Coronavirus (Covid-19) and testing: I tested positive for a fourth time

Filed Under: Costs, Patients

I have now tested positive for coronavirus (Covid-19) antibodies four times, and negative twice.

The most recent test is in a study from the Icahn School of Medicine at Mount Sinai Medical Center, “COVID in the Community: Sampling the Unsampled.” They sent out a test kit with a rapid antibody test to do at home, then two other tests — a dried blood spot test and a saliva sample — to be sent back for processing.

I did the rapid antibody test, and it’s positive for IgG, the longer-lasting antibodies, but negative for IgM, the rapid-response antibodies. The other two I’ll send in and wait on results.

The Mount Sinai researchers said their rapid test is a “lateral flow assay” rapid antibody test from Elabscience. It is commercially available and has an emergency use authorization from the Food and Drug Administration, they said.

Here are the instructions on how to read the fast test — compare their diagrams with my test at top. Mine matches “IgG positive.” I was instructed on how to do it, then told to wait 15 minutes, take a picture on my phone and upload with their symptoms questionnaire as part of the “Sampling the Unsampled” survey.

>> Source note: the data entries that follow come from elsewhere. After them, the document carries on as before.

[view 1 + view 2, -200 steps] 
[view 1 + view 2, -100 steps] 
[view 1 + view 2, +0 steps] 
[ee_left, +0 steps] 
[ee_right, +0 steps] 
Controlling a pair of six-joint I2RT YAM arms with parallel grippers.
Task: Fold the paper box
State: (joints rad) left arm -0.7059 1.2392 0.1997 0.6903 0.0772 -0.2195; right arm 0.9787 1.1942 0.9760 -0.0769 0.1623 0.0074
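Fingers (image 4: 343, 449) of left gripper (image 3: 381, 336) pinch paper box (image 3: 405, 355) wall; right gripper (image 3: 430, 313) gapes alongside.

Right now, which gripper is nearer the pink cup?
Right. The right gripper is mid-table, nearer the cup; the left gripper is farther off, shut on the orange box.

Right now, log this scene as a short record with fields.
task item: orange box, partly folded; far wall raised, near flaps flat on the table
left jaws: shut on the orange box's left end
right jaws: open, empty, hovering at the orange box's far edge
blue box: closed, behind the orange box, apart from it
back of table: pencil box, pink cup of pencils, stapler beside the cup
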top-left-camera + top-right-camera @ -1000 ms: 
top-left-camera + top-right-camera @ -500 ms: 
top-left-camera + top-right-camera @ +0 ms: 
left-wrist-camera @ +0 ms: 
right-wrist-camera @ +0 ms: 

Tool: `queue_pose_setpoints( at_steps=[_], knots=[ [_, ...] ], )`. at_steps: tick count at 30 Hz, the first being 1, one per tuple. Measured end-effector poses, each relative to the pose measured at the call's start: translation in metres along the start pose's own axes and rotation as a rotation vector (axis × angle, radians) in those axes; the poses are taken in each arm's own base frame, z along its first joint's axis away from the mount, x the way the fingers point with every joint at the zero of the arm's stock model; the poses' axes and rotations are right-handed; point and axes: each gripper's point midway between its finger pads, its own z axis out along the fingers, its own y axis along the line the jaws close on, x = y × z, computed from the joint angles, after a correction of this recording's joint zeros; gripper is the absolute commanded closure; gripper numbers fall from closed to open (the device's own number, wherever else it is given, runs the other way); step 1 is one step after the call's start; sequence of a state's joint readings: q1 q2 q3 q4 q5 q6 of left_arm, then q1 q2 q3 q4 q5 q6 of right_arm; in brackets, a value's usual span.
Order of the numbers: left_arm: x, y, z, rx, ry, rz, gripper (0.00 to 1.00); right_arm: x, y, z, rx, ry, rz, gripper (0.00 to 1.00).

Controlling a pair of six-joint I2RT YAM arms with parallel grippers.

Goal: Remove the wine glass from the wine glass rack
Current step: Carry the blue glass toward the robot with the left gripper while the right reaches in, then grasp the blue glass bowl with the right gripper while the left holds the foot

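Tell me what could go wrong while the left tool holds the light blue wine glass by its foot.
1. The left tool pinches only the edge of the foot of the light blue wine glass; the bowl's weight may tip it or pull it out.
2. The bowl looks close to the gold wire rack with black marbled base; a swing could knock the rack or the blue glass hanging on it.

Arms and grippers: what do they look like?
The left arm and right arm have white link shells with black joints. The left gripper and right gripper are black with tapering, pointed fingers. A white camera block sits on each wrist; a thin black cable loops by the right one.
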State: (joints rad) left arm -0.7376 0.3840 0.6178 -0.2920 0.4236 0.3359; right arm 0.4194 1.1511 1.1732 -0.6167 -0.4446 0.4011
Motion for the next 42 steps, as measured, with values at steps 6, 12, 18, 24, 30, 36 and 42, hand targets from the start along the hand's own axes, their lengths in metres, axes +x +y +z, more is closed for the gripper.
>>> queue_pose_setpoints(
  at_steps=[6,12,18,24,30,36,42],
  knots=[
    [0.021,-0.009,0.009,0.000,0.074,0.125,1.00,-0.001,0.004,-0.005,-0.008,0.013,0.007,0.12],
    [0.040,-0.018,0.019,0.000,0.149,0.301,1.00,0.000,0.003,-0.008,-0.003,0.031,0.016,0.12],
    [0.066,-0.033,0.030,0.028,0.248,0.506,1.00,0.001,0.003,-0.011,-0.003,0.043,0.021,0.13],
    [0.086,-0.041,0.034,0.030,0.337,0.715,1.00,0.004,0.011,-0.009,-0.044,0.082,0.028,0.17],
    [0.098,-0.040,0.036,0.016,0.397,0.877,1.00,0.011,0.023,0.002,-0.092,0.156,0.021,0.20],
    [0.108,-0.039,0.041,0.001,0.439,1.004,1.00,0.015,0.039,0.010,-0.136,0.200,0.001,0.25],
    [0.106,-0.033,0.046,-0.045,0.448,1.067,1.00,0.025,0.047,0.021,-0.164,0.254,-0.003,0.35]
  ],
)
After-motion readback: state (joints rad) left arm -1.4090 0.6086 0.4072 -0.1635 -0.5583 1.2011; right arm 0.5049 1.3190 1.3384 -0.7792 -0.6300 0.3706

Here’s background on my previous antibody tests — positive at the New York State Health Department popup site April 25, negative at CityMD (Abbott test) on May 10, positive at Stony Brook Medical Center on May 11 in their convalescent plasma donation program, positive again at Stony Brook on May 20 (both ChemBio), and negative at Westchester Medical Center June 24 (Abbott).

The seven-page testing protocol is embedded in the document below. They sent out a kit with sample materials for the three tests. The one at home, pictured above, gave results visible at home. One wonders why this is not more widespread — I know people who have gone through testing protocols that were much more time-consuming and much more complicated (and expensive). Of course I’m not paying anything to be in this study, but someone’s paying for the test materials — but I am guessing it is far less than the $125 or $150 that seems common for an antibody test.

Michael Peruggia, an associate researcher on the study, wrote in an email: “We have found the test to be fairly accurate, but guidelines are not as strict for research testing as they are for diagnostic testing. So we encourage participants not to make decisions based on the outcome of our rapid antibody test. Also, our test only says if you have the antibodies or not; it won’t provide a level for you.”